During the first 24 hours, dasatinib pre-treated CAR19-NK-92 cells demonstrated enhanced cytotoxicity against Raji cells (Figure 7A) compared with untreated cells. However, after the first and second round of rechallenges, no significant differences in the target cell viability were observed between the dasatinib-treated and untreated groups (Figure 7A). In co-cultures with Nalm-6 cells, CAR constructs containing only 2B4ζ and 2B4D12 co-stimulatory domains reduced the number of viable target cells during the first 24 hours, indicating enhanced cytotoxicity (Figure 7B). Similar to the Raji co-culture, this effect diminished with subsequent rechallenges, and the cytotoxicity levels were comparable between the dasatinib-treated and untreated groups (Figure 7B). These findings suggest that although dasatinib initially enhances CAR19-NK-92 cell cytotoxicity, its effects are transient and do not prevent functional loss of cytotoxicity during prolonged or repeated tumor challenges.

Figure 7

Figure 7. Evaluation of Dasatinib cytotoxicity enhancement upon rechallenge with target cells. CAR19-NK-92 cells were treated once with 25 nM or DMSO as a control for 24 hours, washed, and co-cultured with CD19 positive cell lines Raji or Nalm-6 at a 1:5 E:T ratio. Every 24 hours for 3 days, the remaining target cells were assessed for cell viability in flow cytometry, and fresh targets were added for co-culture, respecting the E:T ratio. (A, B) Scatter plot showing remaining viable Raji and Nalm-6, respectively, cells in co-culture with CAR19-NK-92 pre-treated or not with dasatinib at indicated time points.
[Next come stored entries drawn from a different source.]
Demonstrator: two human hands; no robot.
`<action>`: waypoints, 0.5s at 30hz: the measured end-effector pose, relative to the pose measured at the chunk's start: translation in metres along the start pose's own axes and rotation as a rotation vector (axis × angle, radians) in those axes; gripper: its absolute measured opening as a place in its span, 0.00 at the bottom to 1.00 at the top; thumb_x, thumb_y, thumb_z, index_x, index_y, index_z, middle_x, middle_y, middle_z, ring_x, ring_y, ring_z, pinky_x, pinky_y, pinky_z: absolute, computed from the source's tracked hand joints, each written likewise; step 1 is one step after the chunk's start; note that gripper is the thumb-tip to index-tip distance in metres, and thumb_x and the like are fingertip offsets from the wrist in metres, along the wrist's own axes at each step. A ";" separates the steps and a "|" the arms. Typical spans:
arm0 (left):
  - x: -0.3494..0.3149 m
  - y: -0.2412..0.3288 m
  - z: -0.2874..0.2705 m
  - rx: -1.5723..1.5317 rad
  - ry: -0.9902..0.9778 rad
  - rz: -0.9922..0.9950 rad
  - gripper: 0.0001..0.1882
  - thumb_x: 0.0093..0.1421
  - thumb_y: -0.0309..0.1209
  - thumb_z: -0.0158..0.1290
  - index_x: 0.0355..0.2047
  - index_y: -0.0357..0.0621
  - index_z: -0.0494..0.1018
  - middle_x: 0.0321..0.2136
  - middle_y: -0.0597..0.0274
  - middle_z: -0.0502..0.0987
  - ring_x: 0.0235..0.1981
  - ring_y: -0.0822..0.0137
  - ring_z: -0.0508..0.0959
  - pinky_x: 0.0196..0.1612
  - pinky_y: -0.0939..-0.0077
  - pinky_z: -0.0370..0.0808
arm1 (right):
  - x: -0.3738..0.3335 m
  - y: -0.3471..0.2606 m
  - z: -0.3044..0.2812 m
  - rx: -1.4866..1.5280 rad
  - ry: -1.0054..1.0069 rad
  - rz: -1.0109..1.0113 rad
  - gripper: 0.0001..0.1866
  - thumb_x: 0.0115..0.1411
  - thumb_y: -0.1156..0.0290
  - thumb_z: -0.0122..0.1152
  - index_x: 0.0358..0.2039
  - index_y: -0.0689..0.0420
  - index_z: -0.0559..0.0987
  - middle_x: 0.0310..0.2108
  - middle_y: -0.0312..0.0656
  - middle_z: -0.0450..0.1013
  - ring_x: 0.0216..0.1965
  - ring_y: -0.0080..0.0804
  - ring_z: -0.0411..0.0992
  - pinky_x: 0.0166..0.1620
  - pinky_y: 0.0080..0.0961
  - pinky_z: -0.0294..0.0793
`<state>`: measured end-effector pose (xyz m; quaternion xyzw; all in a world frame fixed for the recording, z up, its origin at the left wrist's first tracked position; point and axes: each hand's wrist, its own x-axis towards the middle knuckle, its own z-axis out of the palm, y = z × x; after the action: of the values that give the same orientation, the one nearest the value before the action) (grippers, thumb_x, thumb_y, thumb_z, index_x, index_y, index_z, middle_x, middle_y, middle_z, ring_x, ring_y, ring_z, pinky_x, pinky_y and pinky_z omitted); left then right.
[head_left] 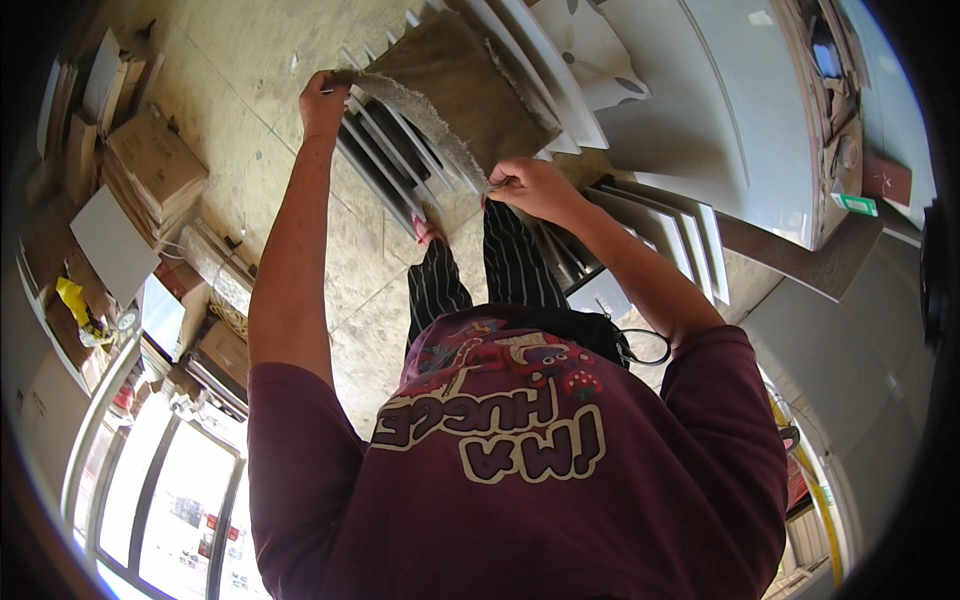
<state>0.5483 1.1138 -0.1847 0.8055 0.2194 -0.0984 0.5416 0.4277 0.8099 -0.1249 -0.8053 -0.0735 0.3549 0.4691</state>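
Observation:
A brown-olive cloth [465, 90] with frayed pale edges is spread out ahead of me, over a row of thin upright panels [392, 150]. Its near left corner is pinched in my left hand [325, 105], whose fingers are closed. My right hand [537, 188] grips the near right corner between thumb and fingers, close above my striped trouser leg. Between the two hands the near edge sags in a curve. The cloth hides the middle of the panels beneath it.
Cardboard boxes [158, 160] and stacked sheets stand at the left. On the right lean large pale slabs [690, 110], one patterned with leaves, and more upright panels [690, 235] stand near my right forearm. Under my feet is a worn concrete floor [245, 85]. A bright glazed doorway [185, 490] lies lower left.

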 end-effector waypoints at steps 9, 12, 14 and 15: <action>-0.026 -0.099 -0.071 -0.058 0.093 -0.131 0.12 0.48 0.26 0.50 0.34 0.40 0.68 0.27 0.62 0.71 0.25 0.71 0.74 0.23 0.82 0.69 | 0.036 -0.013 0.086 -0.137 -0.097 -0.041 0.10 0.43 0.67 0.56 0.27 0.58 0.74 0.26 0.42 0.72 0.30 0.36 0.71 0.31 0.28 0.68; -0.039 -0.129 -0.095 -0.037 0.123 -0.185 0.10 0.48 0.25 0.50 0.33 0.40 0.68 0.26 0.63 0.71 0.24 0.72 0.74 0.23 0.82 0.69 | 0.043 -0.024 0.115 -0.146 -0.170 0.056 0.10 0.43 0.67 0.56 0.26 0.57 0.74 0.27 0.42 0.72 0.30 0.36 0.71 0.31 0.28 0.68; -0.048 -0.145 -0.108 -0.059 0.143 -0.202 0.09 0.48 0.24 0.49 0.32 0.40 0.68 0.25 0.63 0.71 0.23 0.72 0.73 0.22 0.81 0.69 | 0.045 -0.028 0.132 -0.170 -0.198 0.019 0.09 0.43 0.67 0.56 0.26 0.56 0.74 0.26 0.40 0.73 0.30 0.36 0.71 0.31 0.29 0.68; -0.052 -0.151 -0.114 -0.053 0.151 -0.205 0.09 0.48 0.24 0.49 0.32 0.40 0.68 0.25 0.63 0.71 0.23 0.72 0.73 0.22 0.81 0.69 | 0.045 -0.025 0.143 -0.191 -0.201 -0.030 0.09 0.43 0.67 0.56 0.27 0.56 0.74 0.26 0.40 0.73 0.30 0.36 0.71 0.31 0.29 0.68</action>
<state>0.4239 1.2531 -0.2439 0.7695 0.3432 -0.0866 0.5316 0.3752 0.9446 -0.1711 -0.8054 -0.1657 0.4182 0.3860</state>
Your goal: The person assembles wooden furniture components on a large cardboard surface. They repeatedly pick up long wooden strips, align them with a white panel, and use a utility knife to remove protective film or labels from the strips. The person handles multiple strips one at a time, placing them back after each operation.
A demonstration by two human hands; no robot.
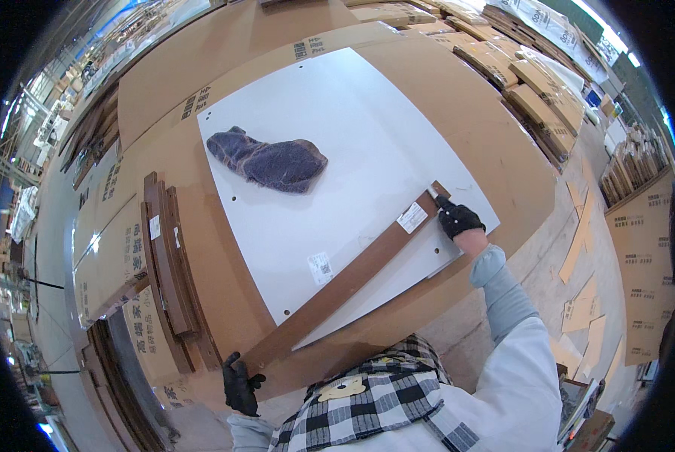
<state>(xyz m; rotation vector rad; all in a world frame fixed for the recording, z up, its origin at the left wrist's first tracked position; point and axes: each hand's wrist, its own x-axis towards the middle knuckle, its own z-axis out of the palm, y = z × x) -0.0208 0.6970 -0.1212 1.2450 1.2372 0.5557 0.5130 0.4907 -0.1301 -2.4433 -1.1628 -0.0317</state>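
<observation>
A long brown board [345, 276] with a white label [411, 218] lies slantwise over a white panel [330, 98]. My right hand [458, 218], in a black glove, is closed at the board's far end. Between its fingers is a short white pen-like stick [432, 193], its tip against the board. My left hand [241, 384], also in a black glove, is beside the board's near end with thumb and fingers apart. Whether it touches the board I cannot tell. A dark, fuzzy cloth [277, 160] lies crumpled on the panel.
Cardboard [496, 143] lies under the panel. Several brown boards [173, 264] are stacked on the left. Flat cartons [541, 105] are piled at the far right, and cardboard strips [577, 241] lie on the floor. A checked black-and-white apron [368, 407] covers my front.
</observation>
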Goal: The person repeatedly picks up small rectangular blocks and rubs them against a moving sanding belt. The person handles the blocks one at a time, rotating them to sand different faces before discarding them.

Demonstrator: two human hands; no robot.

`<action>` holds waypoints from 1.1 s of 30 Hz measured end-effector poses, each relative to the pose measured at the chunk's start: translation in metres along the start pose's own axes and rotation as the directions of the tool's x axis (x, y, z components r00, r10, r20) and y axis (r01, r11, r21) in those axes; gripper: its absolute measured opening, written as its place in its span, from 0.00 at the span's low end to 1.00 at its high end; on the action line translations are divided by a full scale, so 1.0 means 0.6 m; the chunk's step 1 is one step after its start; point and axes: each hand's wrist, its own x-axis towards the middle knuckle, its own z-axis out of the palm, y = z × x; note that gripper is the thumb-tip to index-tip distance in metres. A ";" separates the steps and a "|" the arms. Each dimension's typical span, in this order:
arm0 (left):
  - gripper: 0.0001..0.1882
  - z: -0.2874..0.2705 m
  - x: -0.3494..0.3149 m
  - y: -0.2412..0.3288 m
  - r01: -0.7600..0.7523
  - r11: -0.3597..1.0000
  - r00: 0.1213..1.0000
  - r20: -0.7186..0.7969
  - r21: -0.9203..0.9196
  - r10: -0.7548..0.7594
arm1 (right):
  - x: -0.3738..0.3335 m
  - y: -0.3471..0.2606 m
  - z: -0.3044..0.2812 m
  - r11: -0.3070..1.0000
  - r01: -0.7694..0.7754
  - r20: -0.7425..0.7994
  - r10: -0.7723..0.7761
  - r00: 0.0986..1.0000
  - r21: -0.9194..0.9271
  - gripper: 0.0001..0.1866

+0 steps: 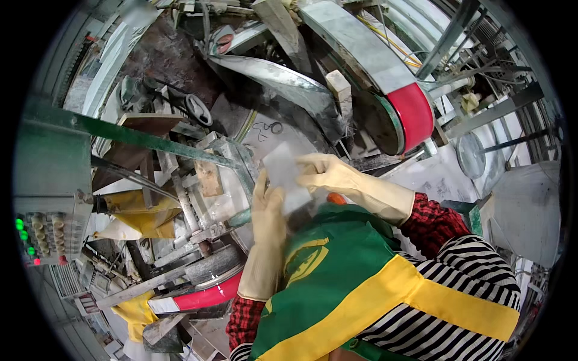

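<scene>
Both my hands wear long cream rubber gloves. My left hand [268, 210] and my right hand [328, 171] together hold a small pale grey rectangular slab piece [283, 174], tilted, just above my chest. The left glove grips its lower left edge, the right glove its upper right edge. A green and yellow apron [337, 277] over a striped, red-checked sleeve fills the lower right. The slab sits in front of a dusty grinding machine with a red-rimmed wheel [415, 114].
A second red-rimmed wheel [205, 295] lies low left of my left forearm. A green metal frame bar [150, 138] crosses the left. A control box with green and red lights [42, 231] is at far left. Yellow cloth [141, 213] hangs on the machine. A grey round stand [472, 153] is right.
</scene>
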 end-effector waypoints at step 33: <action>0.42 0.146 0.009 0.067 -0.058 0.982 0.882 0.470 0.182 -0.035 | -0.154 -0.083 -0.027 0.998 0.050 -0.061 -0.048 0.997 0.023 0.36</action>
3.6 2B4 cells pre-treated with dasatinib exhibit superior tumor control in vivo

We next evaluated the antitumor activity of dasatinib-pretreated CAR19-NK-92 cells in vivo using an NSG mouse model inoculated with Nalm-Luc cells (Figure 8A). Consistent with the in vitro findings, pretreatment with dasatinib selectively enhanced the efficacy of CAR constructs containing the 2B4 co-stimulatory domain. While non-transduced NK-92 cells failed to control tumor growth regardless of dasatinib exposure, and BBζ cells showed no significant improvement, both 2B4ζ and 2B4D12 cells exhibited superior tumor control following dasatinib pretreatment (Figures 8B, C). This effect was particularly evident on day 16, where bioluminescence signals were reduced compared with BBζ and non-transduced NK-92 groups (Figures 8C, D). Importantly, mice pretreated with dasatinib 2B4D12 cells displayed prolonged survival compared with all other groups (Figure 8E). These results demonstrate that dasatinib pretreatment recapitulates the in vitro phenotype, where enhanced activity was restricted to 2B4-based CARs, considering as target Nalm-6 cells, and translate this effect into improved resistance to in vivo tumor progression.

Figure 8

Figure 8. In vivo assessment of anti-tumor activity of CAR19-NK-92 cells following short-term Dasatinib treatment. (A) Experimental design. Mice were intravenously inoculated with 1×10⁴ Nalm-Luciferase cells on day 0 and treated with NK-92 or CAR19-NK-92 cells (BBζ, 2B4ζ, or 2B4D12). (B) Tumor progression was monitored by bioluminescence, with representative bioluminescence images shown. Mice marked with “X” indicate death during the experiment. (C) Comparison of the quantification of tumor burden from BLI signals in each treatment group on a specific day. Data are presented as box plots. Results are presented as mean ± SD, with significant differences determined by one-way ANOVA (****p < 0.001, ***p < 0.01, **p < 0.1). (D) Bioluminescence quantification showing tumor burden over time. Results are presented as mean ± SD, with significant differences determined by one-way ANOVA (**p < 0.1). (E) Survival analysis of the animals represented by the Kaplan-Meier curve. Statistically significant differences were determined by the Log-rank test (****p < 0.001).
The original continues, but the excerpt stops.